32.
Мы тут же принялись изучать философское и литературное наследие Иммануила Канта. Пантеон, всегда весьма обстоятельный в таких делах, сказал, что не имеет смысла браться за изучение его трудов с жалких переводов на русский язык, - следует тут же начать с первоисточника. Я с жаром приветствовал эту идею. Мы долго искали какое-нибудь немецкое издание «Критики чистого разума», и, в конце концов, нашли у соседа Пантеона по лестничной площадке, когда того не было дома. В спальне у того стояла десятиведёрная бочка квашеной капусты, а ветхий том Канта лежал сверху, в качестве гнёта. Я думаю, вернувшись домой, сосед не заметил пропажу книги, более обратив внимание на исчезновение уникальной коллекции древнеримских фибул.
В моём подвале, в зыбком мерцании свечей, мы принялись читать и толковать Kritik der reinen Vernunft.

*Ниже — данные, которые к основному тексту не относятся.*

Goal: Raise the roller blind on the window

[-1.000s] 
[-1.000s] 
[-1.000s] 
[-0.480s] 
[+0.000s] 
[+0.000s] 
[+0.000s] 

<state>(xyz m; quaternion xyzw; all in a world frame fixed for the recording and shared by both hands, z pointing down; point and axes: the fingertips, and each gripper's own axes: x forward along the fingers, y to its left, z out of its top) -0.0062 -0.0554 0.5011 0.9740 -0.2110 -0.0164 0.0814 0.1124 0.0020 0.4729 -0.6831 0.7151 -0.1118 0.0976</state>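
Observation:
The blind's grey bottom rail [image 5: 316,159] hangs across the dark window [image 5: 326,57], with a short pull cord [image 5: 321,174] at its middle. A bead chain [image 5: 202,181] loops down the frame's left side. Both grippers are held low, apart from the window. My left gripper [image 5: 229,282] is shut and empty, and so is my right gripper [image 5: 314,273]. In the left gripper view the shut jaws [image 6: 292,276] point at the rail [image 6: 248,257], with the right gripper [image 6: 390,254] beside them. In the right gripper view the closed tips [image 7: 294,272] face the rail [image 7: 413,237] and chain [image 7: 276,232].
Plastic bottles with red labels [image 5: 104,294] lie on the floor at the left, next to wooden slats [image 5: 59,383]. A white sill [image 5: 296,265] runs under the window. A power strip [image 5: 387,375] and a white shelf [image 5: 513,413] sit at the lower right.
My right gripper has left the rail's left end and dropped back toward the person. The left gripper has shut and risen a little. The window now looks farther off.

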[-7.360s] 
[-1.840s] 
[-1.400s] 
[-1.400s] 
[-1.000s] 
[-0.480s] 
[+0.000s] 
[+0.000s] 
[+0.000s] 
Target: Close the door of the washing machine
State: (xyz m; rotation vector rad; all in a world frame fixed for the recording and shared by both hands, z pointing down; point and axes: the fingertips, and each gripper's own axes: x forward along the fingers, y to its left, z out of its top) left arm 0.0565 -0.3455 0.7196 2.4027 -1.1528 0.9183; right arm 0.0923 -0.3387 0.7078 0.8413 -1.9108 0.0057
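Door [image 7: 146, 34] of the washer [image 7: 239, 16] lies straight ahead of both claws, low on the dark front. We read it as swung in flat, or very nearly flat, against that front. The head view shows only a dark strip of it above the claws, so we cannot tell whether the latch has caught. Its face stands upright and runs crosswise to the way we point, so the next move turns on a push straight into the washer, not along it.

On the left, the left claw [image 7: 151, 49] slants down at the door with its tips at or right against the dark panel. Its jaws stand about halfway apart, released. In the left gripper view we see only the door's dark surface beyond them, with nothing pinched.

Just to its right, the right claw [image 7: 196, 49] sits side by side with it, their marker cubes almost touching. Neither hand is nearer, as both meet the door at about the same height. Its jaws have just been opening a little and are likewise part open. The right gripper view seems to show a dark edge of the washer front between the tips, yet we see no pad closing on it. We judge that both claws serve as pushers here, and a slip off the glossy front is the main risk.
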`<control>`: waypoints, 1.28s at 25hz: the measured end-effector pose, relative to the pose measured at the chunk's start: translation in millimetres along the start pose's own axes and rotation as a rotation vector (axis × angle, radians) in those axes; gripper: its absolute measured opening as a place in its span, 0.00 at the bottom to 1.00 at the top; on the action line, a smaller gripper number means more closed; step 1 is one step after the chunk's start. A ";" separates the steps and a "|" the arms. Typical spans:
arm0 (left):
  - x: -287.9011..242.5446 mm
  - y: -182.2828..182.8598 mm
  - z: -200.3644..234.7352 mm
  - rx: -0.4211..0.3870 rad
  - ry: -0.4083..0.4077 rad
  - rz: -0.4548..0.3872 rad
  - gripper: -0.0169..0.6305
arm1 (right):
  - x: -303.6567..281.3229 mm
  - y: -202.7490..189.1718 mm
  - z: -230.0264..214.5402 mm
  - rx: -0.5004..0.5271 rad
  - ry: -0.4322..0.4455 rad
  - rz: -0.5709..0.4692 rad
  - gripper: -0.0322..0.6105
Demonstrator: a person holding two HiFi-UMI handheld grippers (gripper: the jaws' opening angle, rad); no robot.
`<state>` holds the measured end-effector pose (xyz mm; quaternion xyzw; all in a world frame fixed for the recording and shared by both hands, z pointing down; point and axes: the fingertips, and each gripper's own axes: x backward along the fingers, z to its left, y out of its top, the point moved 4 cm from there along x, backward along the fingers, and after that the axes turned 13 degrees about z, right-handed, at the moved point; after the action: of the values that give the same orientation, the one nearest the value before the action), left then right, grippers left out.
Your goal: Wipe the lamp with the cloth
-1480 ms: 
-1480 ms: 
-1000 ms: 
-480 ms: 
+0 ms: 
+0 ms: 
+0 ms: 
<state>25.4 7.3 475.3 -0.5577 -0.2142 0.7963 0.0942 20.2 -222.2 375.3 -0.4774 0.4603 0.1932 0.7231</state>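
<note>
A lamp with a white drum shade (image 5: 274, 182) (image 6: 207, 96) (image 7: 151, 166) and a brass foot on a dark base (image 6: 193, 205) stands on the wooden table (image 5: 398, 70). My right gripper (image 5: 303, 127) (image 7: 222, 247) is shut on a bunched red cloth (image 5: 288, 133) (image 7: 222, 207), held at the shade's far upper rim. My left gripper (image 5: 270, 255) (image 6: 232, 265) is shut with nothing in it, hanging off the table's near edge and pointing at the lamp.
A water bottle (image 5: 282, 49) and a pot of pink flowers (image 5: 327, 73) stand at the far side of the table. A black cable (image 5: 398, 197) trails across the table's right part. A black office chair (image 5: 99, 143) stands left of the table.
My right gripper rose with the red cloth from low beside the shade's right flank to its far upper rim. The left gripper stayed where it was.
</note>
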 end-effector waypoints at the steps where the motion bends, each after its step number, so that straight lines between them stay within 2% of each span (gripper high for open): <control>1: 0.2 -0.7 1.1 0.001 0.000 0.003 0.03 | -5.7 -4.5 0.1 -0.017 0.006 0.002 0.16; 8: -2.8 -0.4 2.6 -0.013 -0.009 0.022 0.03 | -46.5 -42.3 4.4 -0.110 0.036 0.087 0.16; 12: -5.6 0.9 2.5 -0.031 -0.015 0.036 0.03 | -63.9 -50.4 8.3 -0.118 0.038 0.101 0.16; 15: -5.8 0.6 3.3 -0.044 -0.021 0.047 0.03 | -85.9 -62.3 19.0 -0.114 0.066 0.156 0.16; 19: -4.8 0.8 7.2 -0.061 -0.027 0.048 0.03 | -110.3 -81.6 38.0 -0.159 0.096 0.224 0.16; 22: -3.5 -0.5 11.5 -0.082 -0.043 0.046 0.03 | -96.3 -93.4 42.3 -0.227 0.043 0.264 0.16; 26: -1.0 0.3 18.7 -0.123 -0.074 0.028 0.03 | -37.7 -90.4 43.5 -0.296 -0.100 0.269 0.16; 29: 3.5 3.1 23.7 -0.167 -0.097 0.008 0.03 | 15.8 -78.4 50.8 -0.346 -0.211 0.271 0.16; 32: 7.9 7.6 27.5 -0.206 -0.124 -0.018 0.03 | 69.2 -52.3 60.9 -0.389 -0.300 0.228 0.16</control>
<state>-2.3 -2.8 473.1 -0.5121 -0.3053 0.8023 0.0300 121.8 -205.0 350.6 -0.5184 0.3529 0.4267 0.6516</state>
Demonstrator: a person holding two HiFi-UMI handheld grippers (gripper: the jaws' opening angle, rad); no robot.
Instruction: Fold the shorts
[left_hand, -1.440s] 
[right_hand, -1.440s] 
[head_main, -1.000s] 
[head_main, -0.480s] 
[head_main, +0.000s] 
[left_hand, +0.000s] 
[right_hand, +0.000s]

Это оказалось делом отнюдь не столь простым, как нам казалось поначалу. Ну, вот, скажем, место, которое далось нам не без труда:
«Was noch weit mehr sagen will als alles vorige, ist dieses, daß gewisse Erkenntnisse sogar das Feld aller möglichen Erfahrungen verlassen, und durch Begriffe, denen überall kein entsprechender Gegenstand in der Erfahrung gegeben werden kann, den Umfang unserer Urteile über alle Grenzen derselben zu erweitern den Anschein haben».
Мы перевели это так:
«Что гораздо больше сказать будет, чем все предыдущие, это, что некоторые выводы даже оставить поле всего возможного опыта, и сроки, которые не соответствующий объект не может быть дано в опыте во всем мире, чтобы расширить сферу наших решений за все пределы одного и того же кажется».*
Уразумев, что с наскока этот орешек знаний не расколоть, от сухой теории мы перешли к соблазняющей дух практике, и стали думать, как же реализовать идею летающей могилы Канта?
Соорудив из пенопласта некое подобие надгробной плиты, мы написали на ней имя философа. После стащили с соседней стройки несколько мешков керамзита. Насыпав его горой, мы установили на вершине её надгробие и почитали по-немецки отрывки из «Критики…» как некие заклинания, которые должны были поднять эту конструкцию в воздух.
У нас ничего не вышло. Мы долго и непросто переживали эту неудачу. Но после решили не отчаиваться. Дело было либо в том, что мы плохо читали оригинальный текст, либо… либо пенопластовое надгробие вовсе не годилось, требовалось оригинальное. Так что идею с летающей могилой Канта мы отложили до лучших времён. Безусловно веря, что они наступят.
*Спустя годы и годы Пантеон, всё это время самым тщательным образом изучая немецкий язык, скорректировал первоначальную трактовку: «Ещё больше, чем всё предыдущее, говорит нам то обстоятельство, что некоторые познания даже покидают сферу всякого возможного опыта и с помощью понятий, для которых в опыте нигде не может быть дан соответствующий предмет, расширяют, как нам кажется, объём наших суждений, выводя их за пределы всякого опыта».
33.
Помимо упомянутой неудачи, во всё остальном дела наши шли совсем не худо. Мы продолжали развиваться, как творческий коллектив, тем более, у нас появился новый коллаборант.
Помнится, мы сидели в подвале и сочиняли песню про высадку американцев на Луну. Мы попытались найти новый подход к этой несколько надоевшей истории. Традиционная скандальная трактовка – американцев на Луне не было, всё это инсценировка, не более того.
А что, если предположить иное – полёты «Аполлонов» были, но, как выяснили американские астронавты, Луна оказалась не настоящей?
Армстронг вышел из модуля,
А Луна - не Луна,
Громоздится поодале
Из бетона стена.
А за Армстронгом - Олдрин,
Сразу понял: обман.
Улетаем скорее,
Дорогой капитан!
Вот такое настроение мы пытались воссоздать. Пантеон сидит, лески перебирает тихонько. Я вторым голосом. И вдруг слышим – кто-то третий подпевает. И так славно – малую секунду ведёт к основной мелодии.
Мы вскочили, слепыми глазами в темноту вперились: «Кто здесь?! Выходи!» - Выходит парнишка, скромный такой, в пиджачке отцовском на голое тело, говорит: «Можно, я с вами петь буду?»